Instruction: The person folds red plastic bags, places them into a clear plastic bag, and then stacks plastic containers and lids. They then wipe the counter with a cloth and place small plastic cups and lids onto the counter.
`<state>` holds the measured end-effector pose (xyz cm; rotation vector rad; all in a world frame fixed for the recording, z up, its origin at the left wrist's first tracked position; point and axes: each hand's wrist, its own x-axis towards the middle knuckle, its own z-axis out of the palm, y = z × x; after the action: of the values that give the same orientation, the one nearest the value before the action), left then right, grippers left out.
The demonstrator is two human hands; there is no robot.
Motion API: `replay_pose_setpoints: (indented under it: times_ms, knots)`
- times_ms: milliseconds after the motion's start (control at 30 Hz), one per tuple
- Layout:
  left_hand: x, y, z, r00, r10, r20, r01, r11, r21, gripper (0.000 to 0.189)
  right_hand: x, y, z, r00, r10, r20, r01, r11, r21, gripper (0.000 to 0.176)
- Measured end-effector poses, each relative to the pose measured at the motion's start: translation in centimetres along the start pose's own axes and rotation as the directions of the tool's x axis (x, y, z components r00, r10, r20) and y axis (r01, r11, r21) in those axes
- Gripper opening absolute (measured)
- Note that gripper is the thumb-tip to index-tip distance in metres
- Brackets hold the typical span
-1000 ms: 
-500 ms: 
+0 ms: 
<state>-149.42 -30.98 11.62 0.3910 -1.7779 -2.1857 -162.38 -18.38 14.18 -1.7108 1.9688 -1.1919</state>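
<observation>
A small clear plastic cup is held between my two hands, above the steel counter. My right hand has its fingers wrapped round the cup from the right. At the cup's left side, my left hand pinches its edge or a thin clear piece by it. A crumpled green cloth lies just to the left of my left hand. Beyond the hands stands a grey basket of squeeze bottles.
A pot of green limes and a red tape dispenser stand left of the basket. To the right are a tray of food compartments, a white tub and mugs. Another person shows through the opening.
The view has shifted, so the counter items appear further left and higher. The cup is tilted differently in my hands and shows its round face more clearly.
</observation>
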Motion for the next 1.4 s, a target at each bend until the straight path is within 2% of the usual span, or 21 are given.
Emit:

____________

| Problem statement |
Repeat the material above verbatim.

| Exercise result |
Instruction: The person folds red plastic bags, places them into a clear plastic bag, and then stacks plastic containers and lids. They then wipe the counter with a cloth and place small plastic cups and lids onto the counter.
`<state>` holds the measured end-effector pose (xyz cm; rotation vector rad; all in a world frame fixed for the recording, z up, its origin at the left wrist's first tracked position; point and axes: each hand's wrist, its own x-axis towards the middle knuckle, its own z-axis out of the palm, y = z × x; after the action: of the values that give the same orientation, the one nearest the value before the action), left then right, grippers left out.
The demonstrator is two human hands; there is no robot.
Motion API: `replay_pose_setpoints: (indented under it: times_ms, knots)`
- times_ms: milliseconds after the motion's start (control at 30 Hz), one per tuple
- Layout:
  left_hand: x, y, z, r00, r10, r20, r01, r11, r21, gripper (0.000 to 0.189)
  right_hand: x, y, z, r00, r10, r20, r01, r11, r21, gripper (0.000 to 0.176)
- Measured end-effector poses, each relative to the pose measured at the motion's start: translation in centimetres along the start pose's own axes and rotation as the directions of the tool's x axis (x, y, z components r00, r10, r20) and y axis (r01, r11, r21) in those axes
- Gripper opening absolute (measured)
- Note that gripper is the thumb-tip to index-tip distance in metres
- Brackets hold the typical span
-1000 ms: 
-500 ms: 
+0 ms: 
<state>-149.42 -30.98 11.62 0.3910 -1.7779 -2.1857 -162.38 -18.38 14.18 -1.7108 1.9688 -1.1919</state>
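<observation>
A small clear plastic cup is held between my two hands, above the steel counter. My right hand has its fingers wrapped round the cup from the right. At the cup's left side, my left hand pinches its edge or a thin clear piece by it. A crumpled green cloth lies just to the left of my left hand. Beyond the hands stands a grey basket of squeeze bottles.
A pot of green limes and a red tape dispenser stand left of the basket. To the right are a tray of food compartments, a white tub and mugs. Another person shows through the opening.
The view has shifted, so the counter items appear further left and higher. The cup is tilted differently in my hands and shows its round face more clearly.
</observation>
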Motion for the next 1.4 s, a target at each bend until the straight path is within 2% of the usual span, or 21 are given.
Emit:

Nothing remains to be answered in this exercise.